Take the data below and copy exactly the lines starting at the one with "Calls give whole" and finishing at the one with "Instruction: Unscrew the", both included.
*** GIVEN INFORMATION
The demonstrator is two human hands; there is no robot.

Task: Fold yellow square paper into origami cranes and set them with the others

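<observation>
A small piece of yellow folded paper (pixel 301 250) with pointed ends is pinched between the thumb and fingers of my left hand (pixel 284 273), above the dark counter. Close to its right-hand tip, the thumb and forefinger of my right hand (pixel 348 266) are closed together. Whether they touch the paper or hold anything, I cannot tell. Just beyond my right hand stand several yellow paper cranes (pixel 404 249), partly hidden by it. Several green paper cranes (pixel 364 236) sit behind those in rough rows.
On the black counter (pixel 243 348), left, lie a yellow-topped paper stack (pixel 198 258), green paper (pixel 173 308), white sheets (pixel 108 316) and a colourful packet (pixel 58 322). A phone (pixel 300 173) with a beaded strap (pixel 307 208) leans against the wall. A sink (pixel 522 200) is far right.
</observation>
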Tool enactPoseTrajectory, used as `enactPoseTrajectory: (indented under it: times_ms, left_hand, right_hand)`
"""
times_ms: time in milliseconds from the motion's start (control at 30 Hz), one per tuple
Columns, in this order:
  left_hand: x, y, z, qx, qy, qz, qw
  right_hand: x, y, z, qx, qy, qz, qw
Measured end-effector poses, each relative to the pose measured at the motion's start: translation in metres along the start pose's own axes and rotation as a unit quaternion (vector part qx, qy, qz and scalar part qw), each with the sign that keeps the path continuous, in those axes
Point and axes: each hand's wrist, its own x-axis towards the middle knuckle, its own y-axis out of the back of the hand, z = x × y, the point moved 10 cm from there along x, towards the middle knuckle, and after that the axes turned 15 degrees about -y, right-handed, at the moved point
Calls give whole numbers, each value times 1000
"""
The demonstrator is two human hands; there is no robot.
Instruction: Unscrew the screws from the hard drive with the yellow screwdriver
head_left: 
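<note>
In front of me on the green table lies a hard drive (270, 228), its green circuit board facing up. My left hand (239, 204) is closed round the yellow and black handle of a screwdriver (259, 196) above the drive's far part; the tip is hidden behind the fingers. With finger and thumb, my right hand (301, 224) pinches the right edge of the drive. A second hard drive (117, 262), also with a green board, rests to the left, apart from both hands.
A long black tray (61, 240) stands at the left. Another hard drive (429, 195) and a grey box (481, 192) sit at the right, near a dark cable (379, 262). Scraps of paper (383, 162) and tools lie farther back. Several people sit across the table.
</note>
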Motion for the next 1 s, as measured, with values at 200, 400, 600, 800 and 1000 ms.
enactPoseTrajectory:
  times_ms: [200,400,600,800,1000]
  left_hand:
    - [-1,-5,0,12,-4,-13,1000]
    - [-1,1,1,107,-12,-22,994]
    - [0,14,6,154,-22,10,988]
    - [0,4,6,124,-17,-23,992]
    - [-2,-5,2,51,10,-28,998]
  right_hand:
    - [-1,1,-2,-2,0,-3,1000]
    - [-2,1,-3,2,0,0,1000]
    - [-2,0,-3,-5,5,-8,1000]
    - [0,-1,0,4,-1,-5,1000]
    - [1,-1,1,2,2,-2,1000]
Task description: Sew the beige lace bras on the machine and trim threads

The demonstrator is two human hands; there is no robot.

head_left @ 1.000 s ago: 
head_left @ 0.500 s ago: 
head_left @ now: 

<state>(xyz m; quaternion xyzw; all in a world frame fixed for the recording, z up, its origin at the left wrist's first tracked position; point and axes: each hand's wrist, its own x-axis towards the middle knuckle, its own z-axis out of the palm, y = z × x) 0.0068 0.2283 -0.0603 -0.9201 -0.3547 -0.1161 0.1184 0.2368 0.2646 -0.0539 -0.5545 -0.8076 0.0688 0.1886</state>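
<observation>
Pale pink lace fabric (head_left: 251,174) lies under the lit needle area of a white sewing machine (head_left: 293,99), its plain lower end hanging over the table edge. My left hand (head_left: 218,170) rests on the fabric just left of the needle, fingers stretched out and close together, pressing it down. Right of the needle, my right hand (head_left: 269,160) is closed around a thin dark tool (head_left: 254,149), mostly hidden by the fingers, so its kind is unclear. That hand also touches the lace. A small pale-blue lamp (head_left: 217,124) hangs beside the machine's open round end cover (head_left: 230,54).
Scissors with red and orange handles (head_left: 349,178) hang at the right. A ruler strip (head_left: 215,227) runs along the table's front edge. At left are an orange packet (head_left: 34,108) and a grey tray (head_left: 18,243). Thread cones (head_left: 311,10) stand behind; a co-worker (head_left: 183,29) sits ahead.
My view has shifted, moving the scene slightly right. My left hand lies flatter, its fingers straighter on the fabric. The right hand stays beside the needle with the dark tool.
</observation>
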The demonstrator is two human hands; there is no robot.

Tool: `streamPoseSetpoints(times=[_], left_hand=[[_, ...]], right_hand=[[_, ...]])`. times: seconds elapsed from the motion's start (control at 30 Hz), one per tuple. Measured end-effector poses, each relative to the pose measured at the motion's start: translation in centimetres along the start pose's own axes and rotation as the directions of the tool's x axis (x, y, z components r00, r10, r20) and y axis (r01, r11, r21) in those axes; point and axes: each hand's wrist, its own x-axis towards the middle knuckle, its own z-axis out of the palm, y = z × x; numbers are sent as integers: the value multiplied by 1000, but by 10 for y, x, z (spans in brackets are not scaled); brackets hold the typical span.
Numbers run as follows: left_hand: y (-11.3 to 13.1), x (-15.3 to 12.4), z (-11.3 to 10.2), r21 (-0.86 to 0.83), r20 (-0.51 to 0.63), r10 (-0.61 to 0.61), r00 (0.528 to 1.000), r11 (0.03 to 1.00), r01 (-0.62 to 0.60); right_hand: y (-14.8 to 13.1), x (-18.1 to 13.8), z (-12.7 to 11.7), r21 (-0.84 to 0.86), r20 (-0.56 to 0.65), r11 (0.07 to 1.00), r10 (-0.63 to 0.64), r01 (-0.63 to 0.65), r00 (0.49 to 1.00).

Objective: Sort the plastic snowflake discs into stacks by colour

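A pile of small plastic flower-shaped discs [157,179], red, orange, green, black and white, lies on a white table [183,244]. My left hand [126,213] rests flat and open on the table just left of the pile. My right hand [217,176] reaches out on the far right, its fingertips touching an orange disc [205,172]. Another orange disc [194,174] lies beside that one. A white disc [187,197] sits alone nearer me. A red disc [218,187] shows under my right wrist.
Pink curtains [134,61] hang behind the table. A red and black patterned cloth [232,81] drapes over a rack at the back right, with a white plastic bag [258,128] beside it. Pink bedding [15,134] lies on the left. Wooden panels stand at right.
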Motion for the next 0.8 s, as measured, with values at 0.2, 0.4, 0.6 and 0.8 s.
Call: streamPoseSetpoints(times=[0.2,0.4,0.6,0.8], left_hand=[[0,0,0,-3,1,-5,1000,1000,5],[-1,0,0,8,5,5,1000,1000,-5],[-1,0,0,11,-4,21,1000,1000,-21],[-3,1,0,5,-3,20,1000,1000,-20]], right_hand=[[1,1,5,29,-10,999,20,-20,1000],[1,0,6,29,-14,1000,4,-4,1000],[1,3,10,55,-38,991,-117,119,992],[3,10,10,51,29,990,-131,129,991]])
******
THE COMPLETED TASK:
Calls give whole numbers, each value times 1000
"""
The demonstrator is two human hands; there is no robot.
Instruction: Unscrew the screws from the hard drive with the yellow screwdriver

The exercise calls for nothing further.